The exhaust system of motor vehicles plays a crucial role in reducing harmful emissions and ensuring driving safety and comfort. Components such as the catalytic converter, exhaust pipe, muffler, and tailpipe must be thoroughly inspected during technical vehicle examinations, particularly during undercarriage inspections. However, conventional manual inspections are time-consuming, require specific expertise, and are prone to human error. Therefore, an automated object detection system is needed to enhance the efficiency and accuracy of exhaust system inspections. This study aims to develop an automated detection system for under-vehicle exhaust components using the YOLO (You Only Look Once) algorithm. The research utilized primary data collected through underbody photographs of light commercial vehicles (JBB < 3,500 kg), specifically Daihatsu Gran Max, Mitsubishi L300, and Suzuki Carry.

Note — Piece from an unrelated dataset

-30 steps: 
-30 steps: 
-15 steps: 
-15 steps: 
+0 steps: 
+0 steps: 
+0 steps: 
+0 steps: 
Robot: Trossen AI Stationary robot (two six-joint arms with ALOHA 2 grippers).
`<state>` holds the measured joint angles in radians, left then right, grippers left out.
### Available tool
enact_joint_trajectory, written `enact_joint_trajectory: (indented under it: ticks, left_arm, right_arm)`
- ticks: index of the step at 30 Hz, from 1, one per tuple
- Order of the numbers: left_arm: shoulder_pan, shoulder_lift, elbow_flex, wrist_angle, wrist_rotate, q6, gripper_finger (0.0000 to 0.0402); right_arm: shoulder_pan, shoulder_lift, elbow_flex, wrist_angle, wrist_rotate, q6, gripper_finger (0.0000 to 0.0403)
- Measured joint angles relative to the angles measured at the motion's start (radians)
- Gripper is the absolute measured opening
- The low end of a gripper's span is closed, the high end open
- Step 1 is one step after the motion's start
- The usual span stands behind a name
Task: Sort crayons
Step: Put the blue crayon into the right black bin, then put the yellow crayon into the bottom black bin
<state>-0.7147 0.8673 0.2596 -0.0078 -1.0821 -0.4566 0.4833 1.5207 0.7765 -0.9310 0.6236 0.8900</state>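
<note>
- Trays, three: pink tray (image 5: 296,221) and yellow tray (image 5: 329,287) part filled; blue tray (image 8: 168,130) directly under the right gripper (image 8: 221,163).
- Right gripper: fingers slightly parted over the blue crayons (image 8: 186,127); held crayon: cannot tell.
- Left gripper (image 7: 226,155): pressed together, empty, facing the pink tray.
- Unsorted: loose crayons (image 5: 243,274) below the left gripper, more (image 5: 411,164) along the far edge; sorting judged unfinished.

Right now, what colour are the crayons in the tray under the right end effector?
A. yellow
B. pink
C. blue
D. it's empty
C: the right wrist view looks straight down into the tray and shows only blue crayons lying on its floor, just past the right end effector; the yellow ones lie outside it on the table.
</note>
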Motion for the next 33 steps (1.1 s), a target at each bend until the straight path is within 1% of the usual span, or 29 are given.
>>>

Images were annotated using the Roboflow platform and used to train three object detection models: YOLOv8, YOLOv9, and YOLOv11. The dataset was organized into ten versions, each increasing in size from 100 to 1,000 images, to examine the effect of dataset size on model performance. Model performance was evaluated using accuracy metrics including mean Average Precision (mAP), precision, recall, and F1-score. The results indicate that YOLOv11 outperformed YOLOv8 and YOLOv9 in both detection accuracy and training efficiency. The model effectively identified exhaust components and was capable of detecting potential damage, such as cracks or leaks, that may not be visible to the naked eye. The implementation of this model offers a modern solution for undercarriage inspections, allowing faster and more reliable assessments while reducing dependency on manual methods. This research contributes to the advancement of AI-based vehicle inspection systems and supports improved road safety and environmental sustainability through the application of automated visual detection technology. Keywords: Object Detection, Exhaust System, YOLO, Motor Vehicle, Undercarriage Inspection, Artificial Intelligence, Model Evaluation, Image Annotation

Item Type: Thesis (Diploma)
Uncontrolled Keywords: Object Detection, Exhaust System, YOLO, Motor Vehicle, Undercarriage Inspection, Artificial Intelligence, Model Evaluation, Image Annotation
Subjects: T Technology > T Technology (General)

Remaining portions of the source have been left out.